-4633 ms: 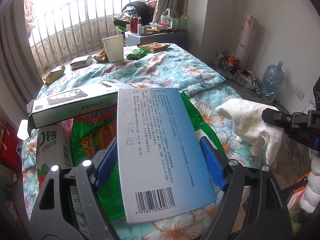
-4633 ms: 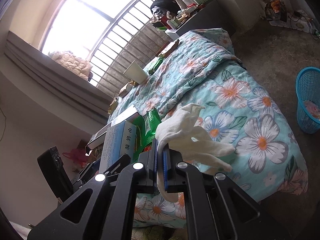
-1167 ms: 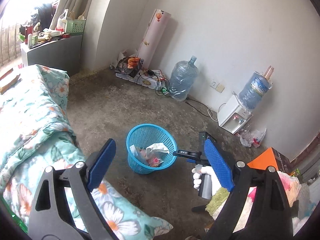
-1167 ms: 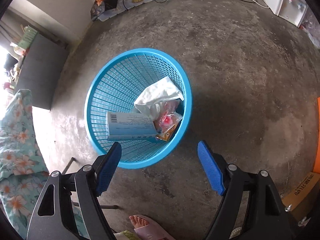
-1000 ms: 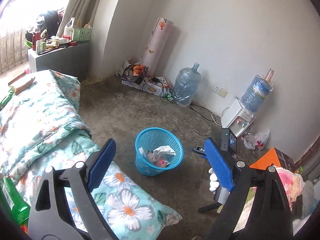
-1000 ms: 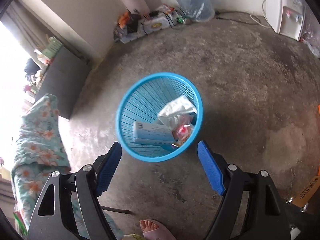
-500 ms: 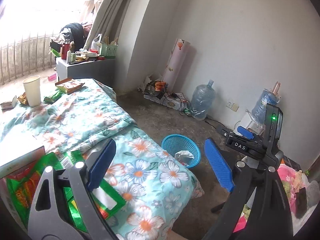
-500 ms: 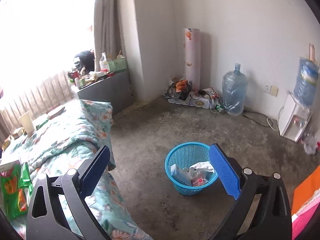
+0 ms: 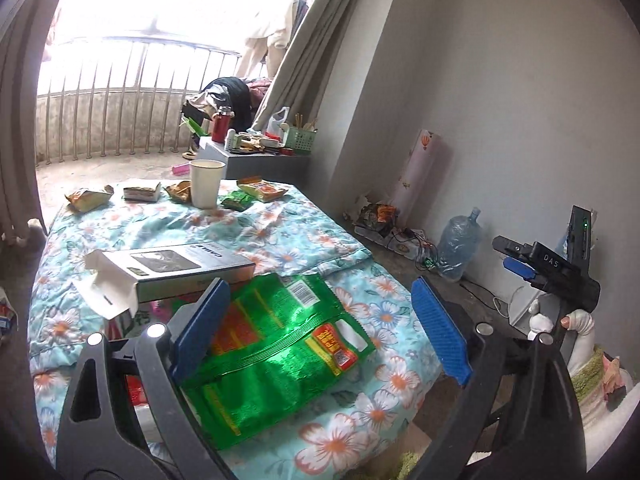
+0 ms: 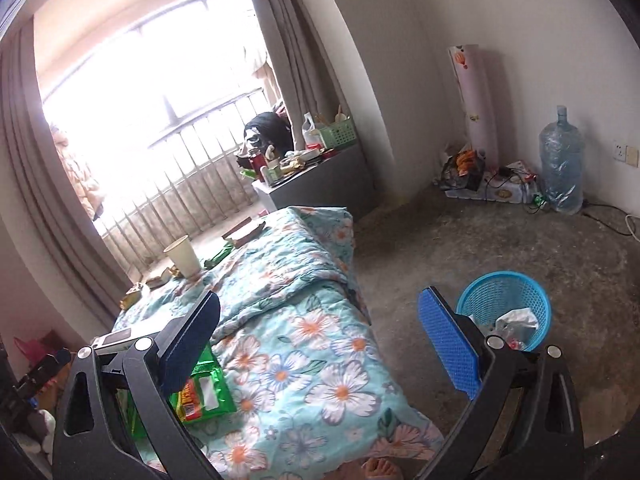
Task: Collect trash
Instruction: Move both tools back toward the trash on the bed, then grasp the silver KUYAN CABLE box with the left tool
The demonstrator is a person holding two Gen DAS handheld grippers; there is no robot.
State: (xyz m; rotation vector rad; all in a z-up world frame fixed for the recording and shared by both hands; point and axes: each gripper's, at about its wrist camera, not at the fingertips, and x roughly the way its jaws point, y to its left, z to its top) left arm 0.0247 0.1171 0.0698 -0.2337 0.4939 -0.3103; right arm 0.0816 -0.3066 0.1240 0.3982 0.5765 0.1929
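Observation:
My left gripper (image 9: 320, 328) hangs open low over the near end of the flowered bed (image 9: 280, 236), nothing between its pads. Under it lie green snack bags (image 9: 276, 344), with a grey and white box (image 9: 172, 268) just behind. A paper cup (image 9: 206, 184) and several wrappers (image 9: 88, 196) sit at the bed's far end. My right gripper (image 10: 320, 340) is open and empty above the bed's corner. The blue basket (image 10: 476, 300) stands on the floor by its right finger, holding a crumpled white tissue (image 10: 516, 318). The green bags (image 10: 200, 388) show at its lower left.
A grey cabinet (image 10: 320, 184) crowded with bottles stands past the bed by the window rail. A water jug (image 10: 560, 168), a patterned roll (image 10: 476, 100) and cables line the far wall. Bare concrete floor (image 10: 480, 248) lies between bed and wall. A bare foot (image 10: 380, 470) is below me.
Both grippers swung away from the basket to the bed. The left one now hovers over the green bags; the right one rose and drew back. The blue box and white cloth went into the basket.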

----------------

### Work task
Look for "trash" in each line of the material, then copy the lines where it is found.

### Task output
Task: Collect trash
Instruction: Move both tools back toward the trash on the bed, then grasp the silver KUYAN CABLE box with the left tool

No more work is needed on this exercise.